_WHAT IS NEEDED_
Each line below should be restated word for word.
***** SOURCE MATERIAL
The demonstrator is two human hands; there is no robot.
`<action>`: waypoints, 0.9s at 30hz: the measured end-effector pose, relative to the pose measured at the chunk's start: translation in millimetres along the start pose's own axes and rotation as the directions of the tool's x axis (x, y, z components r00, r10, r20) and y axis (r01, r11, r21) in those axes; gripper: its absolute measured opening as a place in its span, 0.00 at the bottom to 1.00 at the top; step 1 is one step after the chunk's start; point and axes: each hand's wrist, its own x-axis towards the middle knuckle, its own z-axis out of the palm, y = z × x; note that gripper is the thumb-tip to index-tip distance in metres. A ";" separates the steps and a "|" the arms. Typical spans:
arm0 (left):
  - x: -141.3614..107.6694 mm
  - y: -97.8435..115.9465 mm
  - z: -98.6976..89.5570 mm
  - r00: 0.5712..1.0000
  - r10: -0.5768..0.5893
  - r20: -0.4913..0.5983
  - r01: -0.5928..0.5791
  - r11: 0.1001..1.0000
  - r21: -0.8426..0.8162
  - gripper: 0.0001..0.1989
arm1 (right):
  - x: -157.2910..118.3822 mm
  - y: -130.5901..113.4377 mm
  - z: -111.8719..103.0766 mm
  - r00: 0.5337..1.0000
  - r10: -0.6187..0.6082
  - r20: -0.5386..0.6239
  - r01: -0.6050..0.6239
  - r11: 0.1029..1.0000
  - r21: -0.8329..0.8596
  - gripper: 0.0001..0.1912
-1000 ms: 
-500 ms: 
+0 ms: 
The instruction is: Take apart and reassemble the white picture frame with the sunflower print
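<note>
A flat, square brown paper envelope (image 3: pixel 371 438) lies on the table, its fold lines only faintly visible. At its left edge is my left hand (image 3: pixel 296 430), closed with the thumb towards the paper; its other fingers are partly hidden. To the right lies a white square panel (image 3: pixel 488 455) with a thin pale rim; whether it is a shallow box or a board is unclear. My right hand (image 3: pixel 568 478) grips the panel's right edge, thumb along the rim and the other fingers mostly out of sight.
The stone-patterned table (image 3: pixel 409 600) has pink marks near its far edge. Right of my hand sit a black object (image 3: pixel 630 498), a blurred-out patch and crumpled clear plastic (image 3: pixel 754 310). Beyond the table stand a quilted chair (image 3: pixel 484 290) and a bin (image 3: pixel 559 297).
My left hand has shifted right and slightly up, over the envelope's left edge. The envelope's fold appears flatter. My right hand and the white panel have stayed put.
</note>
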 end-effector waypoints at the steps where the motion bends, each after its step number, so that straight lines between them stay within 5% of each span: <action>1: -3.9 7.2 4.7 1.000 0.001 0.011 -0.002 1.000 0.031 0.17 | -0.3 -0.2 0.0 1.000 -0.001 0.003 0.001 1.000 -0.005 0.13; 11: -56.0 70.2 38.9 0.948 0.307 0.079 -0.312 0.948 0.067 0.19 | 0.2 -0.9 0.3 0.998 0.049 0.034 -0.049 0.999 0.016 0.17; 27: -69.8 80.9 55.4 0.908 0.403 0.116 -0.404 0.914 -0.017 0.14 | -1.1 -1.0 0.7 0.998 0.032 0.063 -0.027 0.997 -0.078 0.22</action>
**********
_REPLY TO THE EXERCISE_
The demonstrator is two human hands; there is no robot.
`<action>`: waypoints, 0.9s at 30hz: the measured end-effector pose, relative to the pose measured at the chunk's start: translation in millimetres along the start pose's own axes and rotation as the directions of the tool's x axis (x, y, z components r00, r10, r20) and y axis (r01, r11, r21) in those axes; gripper: its absolute measured opening as a place in its span, 0.00 at the bottom to 1.00 at the top; step 1 is one step after the chunk's start; point and axes: each hand's wrist, its own x-axis towards the middle knuckle, its own z-axis out of the palm, y = z × x; note that gripper is the thumb-tip to index-tip distance in metres. A ";" separates the steps and a "|" the arms. Typical spans:
arm0 (left):
  - x: -141.3614..107.6694 mm
  - y: -97.8435..115.9465 mm
  - z: -98.6976..89.5570 mm
  - r00: 0.5712..1.0000
  - r10: -0.5768..0.5893
  - r20: -0.4913..0.5983
  - r01: -0.5928..0.5791
  - r11: 0.1001..1.0000
  - r21: -0.8426..0.8162
  - gripper: 0.0001..0.1989
arm1 (right):
  - x: -157.2910..118.3822 mm
  - y: -130.5901..113.4377 mm
  - z: -111.8719..103.0766 mm
  - r00: 0.5337..1.0000
  - r10: -0.6187..0.6082
  - r20: -0.5386..0.6239
  - r01: -0.6050..0.6239
  - r11: 0.1029..1.0000
  - r21: -0.8329..0.8596
  - gripper: 0.0001..0.1912
-1000 ms: 
-500 ms: 
+0 ms: 
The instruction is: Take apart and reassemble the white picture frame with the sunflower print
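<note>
A flat, square brown paper envelope (image 3: pixel 371 438) lies on the table, its fold lines only faintly visible. At its left edge is my left hand (image 3: pixel 296 430), closed with the thumb towards the paper; its other fingers are partly hidden. To the right lies a white square panel (image 3: pixel 488 455) with a thin pale rim; whether it is a shallow box or a board is unclear. My right hand (image 3: pixel 568 478) grips the panel's right edge, thumb along the rim and the other fingers mostly out of sight.
The stone-patterned table (image 3: pixel 409 600) has pink marks near its far edge. Right of my hand sit a black object (image 3: pixel 630 498), a blurred-out patch and crumpled clear plastic (image 3: pixel 754 310). Beyond the table stand a quilted chair (image 3: pixel 484 290) and a bin (image 3: pixel 559 297).
My left hand has shifted right and slightly up, over the envelope's left edge. The envelope's fold appears flatter. My right hand and the white panel have stayed put.
</note>
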 end-effector waypoints at the steps where the motion bends, each after its step number, so that straight lines between them stay within 5% of each span: <action>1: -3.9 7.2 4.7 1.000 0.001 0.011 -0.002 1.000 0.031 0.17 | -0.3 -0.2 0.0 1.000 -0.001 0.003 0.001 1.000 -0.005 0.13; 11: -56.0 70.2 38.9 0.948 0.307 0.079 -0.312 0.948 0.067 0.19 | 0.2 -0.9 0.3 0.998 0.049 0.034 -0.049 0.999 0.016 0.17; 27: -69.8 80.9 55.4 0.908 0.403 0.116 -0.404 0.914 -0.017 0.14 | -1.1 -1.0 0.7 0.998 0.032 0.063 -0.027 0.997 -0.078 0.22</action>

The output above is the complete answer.